Every line of the data below is to be duplicated exactly, pictures excepted.
____
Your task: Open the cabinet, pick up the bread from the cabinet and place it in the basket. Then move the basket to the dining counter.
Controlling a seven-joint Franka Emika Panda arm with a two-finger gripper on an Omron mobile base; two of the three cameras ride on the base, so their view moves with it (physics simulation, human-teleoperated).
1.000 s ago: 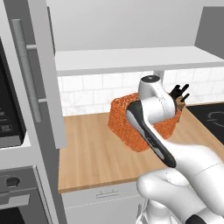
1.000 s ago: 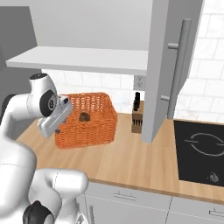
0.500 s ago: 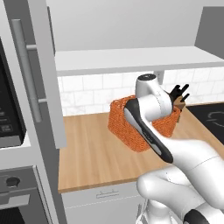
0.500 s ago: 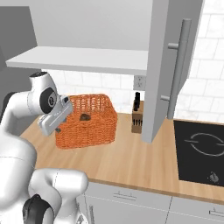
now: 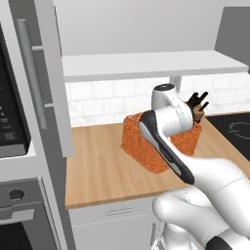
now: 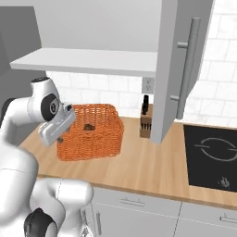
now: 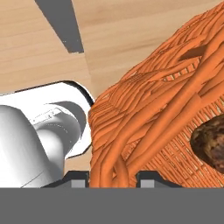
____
_Result:_
Your task: Open the cabinet, pick up the bread from the cabinet and place it in the basket. Then move the basket to the dining counter.
Controlling a seven-joint Franka Emika Panda arm with a two-finger gripper on an Omron mobile base; two of the three cameras ride on the base, so their view moves with it (physics simulation, human-teleoperated).
1.000 s ago: 
1.000 s ago: 
0.500 s ago: 
0.500 s ago: 
now: 
now: 
now: 

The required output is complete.